_PROBLEM STATEMENT:_
From the records below, please repeat exactly the line that has "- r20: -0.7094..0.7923", the line that has "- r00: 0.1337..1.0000", and every line between them, and nothing else.

━━━ TASK INPUT

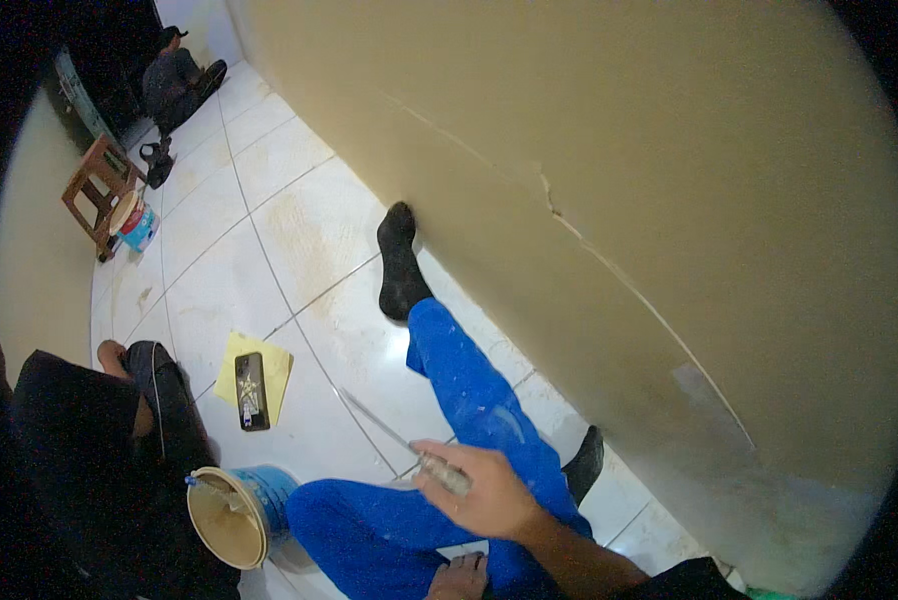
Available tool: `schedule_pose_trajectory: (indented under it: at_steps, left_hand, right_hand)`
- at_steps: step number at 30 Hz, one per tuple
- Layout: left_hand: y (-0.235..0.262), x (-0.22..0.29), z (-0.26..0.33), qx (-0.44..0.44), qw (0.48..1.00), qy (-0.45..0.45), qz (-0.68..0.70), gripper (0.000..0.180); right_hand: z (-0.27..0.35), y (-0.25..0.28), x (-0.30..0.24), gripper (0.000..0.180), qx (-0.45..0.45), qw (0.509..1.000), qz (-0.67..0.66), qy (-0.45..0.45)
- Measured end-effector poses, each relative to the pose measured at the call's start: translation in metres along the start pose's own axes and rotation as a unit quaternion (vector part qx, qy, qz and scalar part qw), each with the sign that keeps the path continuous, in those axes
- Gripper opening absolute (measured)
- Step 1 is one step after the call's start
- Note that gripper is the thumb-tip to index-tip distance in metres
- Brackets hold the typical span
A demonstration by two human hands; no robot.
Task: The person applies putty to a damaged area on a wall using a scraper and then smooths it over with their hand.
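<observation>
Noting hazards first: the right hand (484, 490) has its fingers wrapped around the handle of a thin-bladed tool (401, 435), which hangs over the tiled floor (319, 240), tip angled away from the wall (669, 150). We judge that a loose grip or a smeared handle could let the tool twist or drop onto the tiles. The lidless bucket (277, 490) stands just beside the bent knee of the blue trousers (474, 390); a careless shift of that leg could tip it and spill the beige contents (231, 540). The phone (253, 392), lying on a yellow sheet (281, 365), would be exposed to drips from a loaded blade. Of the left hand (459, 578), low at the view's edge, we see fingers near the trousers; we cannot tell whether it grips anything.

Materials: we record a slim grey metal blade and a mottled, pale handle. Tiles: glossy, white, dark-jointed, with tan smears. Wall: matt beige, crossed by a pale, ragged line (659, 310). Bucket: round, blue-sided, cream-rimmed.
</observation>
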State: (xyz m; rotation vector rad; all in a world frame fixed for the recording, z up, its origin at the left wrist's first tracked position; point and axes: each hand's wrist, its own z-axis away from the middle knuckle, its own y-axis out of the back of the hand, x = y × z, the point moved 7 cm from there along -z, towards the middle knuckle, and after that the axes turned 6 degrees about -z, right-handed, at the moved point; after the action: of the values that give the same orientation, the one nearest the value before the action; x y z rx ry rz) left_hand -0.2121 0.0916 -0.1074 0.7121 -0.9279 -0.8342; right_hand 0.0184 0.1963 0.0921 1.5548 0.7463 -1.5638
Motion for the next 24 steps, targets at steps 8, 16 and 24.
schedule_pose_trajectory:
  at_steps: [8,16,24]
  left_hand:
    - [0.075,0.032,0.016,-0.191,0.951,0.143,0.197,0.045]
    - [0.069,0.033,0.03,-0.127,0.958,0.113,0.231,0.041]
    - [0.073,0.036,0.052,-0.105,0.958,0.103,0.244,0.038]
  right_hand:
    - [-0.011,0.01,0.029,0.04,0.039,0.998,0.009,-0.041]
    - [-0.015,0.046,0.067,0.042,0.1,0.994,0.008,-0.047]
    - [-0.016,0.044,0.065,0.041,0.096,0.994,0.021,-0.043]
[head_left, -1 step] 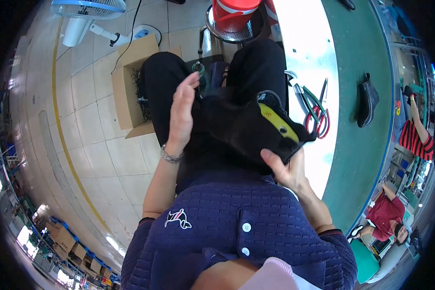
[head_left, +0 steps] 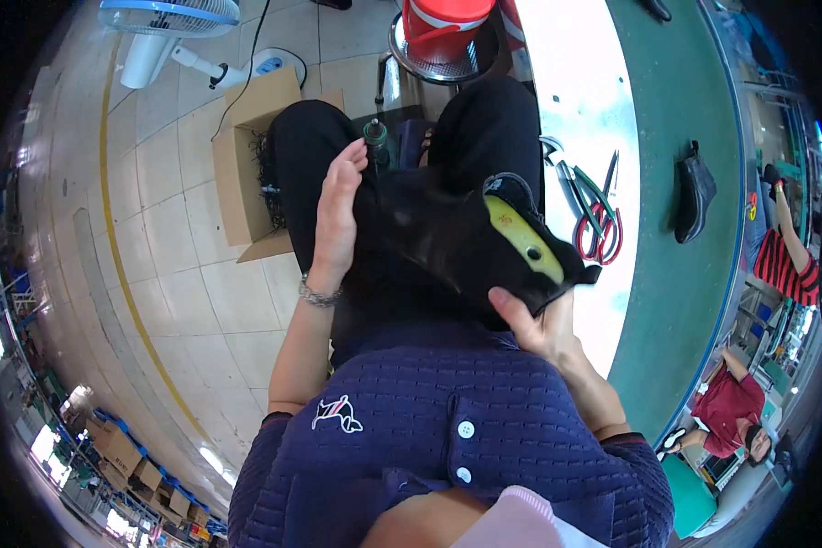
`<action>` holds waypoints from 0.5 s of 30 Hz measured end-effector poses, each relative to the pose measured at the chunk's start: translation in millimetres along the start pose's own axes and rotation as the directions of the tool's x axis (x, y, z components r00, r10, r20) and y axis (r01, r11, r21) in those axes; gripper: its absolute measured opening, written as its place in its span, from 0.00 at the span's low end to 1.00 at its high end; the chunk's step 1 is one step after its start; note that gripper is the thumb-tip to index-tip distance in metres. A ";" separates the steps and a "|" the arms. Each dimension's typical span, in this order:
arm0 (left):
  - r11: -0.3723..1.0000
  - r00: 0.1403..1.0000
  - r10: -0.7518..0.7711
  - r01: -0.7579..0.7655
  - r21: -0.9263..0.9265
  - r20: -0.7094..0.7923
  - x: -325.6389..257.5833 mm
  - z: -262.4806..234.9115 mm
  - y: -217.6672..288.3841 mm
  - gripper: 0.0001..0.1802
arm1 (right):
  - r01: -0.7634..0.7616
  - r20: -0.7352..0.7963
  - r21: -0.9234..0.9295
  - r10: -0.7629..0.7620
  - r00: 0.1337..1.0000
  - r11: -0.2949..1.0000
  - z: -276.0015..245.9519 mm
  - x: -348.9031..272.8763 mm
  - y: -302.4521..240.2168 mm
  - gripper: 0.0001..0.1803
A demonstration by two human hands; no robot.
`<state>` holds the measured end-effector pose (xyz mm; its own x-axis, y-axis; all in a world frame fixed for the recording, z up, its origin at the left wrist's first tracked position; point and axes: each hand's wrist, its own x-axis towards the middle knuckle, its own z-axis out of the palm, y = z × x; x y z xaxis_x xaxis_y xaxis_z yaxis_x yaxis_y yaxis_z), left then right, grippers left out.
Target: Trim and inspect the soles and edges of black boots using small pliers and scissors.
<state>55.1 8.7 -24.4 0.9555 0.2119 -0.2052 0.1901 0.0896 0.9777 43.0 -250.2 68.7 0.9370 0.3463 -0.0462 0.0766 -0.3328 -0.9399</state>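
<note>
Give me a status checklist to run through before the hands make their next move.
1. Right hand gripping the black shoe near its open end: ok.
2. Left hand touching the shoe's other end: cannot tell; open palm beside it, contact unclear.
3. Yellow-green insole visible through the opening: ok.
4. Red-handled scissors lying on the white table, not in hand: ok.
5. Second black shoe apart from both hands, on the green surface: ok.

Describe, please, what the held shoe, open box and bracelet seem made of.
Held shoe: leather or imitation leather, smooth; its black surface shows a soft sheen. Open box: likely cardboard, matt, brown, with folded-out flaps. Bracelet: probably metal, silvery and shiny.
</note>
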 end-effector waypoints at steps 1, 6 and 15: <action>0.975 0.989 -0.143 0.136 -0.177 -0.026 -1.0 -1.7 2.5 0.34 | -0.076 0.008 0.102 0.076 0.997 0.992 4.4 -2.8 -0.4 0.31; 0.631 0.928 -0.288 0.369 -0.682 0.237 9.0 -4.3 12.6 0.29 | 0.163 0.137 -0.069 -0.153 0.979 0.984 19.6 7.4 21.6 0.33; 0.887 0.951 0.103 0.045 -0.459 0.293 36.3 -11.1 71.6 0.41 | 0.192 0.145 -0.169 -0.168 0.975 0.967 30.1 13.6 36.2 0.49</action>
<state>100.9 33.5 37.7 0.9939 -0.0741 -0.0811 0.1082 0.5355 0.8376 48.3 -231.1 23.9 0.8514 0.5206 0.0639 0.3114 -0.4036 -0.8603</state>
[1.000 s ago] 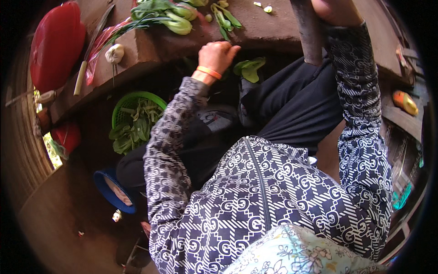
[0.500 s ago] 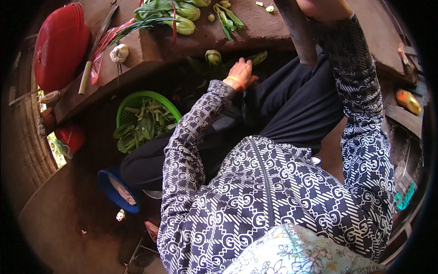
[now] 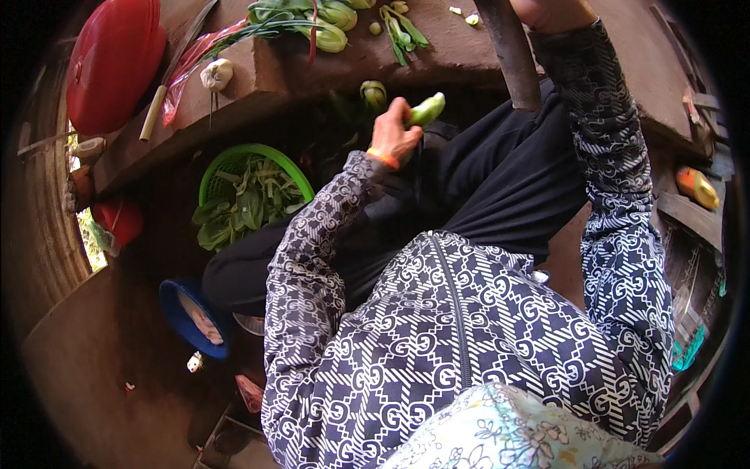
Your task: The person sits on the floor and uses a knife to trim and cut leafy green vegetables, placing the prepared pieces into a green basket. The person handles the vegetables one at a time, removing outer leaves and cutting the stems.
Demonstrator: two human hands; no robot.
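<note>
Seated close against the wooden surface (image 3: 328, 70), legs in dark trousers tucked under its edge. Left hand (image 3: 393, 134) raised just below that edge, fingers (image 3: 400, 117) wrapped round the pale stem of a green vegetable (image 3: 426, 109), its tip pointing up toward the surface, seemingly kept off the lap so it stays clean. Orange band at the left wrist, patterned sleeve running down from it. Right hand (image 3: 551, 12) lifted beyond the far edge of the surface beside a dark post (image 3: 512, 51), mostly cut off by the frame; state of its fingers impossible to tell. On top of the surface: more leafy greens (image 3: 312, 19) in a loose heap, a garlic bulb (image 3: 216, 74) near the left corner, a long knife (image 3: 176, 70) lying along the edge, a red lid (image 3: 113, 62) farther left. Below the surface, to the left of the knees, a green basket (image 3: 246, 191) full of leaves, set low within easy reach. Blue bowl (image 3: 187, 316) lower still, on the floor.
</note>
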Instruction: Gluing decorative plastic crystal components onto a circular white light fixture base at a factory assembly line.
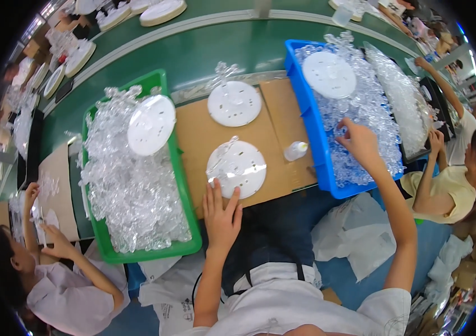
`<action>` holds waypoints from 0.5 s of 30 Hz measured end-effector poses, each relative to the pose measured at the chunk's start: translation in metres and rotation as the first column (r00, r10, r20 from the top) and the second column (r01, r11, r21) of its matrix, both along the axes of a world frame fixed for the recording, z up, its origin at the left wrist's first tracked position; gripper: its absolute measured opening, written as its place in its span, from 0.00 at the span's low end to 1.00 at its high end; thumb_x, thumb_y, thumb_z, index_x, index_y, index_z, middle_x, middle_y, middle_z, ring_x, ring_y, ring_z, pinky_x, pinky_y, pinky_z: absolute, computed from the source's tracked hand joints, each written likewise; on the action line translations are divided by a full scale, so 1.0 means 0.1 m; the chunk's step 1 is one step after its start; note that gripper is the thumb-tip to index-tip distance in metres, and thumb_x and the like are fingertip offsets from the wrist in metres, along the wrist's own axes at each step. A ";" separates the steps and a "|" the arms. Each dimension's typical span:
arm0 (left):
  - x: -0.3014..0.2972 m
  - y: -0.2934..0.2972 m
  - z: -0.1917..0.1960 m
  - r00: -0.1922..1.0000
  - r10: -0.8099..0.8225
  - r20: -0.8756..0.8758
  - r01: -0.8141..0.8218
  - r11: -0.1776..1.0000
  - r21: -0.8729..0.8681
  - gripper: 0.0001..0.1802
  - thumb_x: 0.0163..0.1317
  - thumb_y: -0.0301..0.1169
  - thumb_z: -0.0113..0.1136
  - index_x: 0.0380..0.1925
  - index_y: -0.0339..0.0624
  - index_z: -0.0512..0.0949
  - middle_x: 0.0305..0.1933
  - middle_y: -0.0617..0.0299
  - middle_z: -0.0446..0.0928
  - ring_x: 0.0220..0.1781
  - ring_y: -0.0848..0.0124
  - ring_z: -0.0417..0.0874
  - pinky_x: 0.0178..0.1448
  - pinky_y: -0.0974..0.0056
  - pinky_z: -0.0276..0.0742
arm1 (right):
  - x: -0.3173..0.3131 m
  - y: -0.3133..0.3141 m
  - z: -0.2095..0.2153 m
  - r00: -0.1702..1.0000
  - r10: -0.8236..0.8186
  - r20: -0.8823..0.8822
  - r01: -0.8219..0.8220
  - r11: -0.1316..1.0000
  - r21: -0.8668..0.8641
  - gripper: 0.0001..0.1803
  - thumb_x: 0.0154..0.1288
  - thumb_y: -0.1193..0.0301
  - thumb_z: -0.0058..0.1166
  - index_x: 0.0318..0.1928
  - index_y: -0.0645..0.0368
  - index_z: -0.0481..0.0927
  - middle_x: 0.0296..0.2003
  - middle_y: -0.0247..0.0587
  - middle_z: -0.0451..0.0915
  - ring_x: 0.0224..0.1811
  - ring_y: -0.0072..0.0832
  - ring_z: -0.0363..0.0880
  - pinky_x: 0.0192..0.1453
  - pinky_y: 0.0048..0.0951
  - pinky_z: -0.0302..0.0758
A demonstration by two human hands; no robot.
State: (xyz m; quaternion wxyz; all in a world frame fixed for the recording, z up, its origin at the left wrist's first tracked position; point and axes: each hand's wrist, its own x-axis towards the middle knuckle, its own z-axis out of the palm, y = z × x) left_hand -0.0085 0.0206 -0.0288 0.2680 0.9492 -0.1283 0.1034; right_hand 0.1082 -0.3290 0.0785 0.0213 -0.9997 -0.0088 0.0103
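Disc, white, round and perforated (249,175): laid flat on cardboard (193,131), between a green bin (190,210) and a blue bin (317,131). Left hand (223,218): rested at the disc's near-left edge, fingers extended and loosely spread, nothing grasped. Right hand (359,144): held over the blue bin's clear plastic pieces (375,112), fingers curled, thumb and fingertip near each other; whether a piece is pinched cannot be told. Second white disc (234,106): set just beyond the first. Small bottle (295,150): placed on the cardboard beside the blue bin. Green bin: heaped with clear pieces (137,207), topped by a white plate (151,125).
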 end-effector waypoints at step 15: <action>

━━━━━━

_ANSWER TO THIS TASK:_
  - r20: -0.7094..0.7923
  - x: -325.6389..257.5833 mm
  - z: -262.4806..234.9115 mm
  - y: -217.6672..288.3841 mm
  - gripper: 0.0001..0.1802
arm1 (right):
  - r01: -0.7634..0.7616
  - r20: -0.7352..0.7963
  - r21: -0.9234..0.9295
  - r10: -0.7629..0.7620
  - r00: 0.1337..1.0000

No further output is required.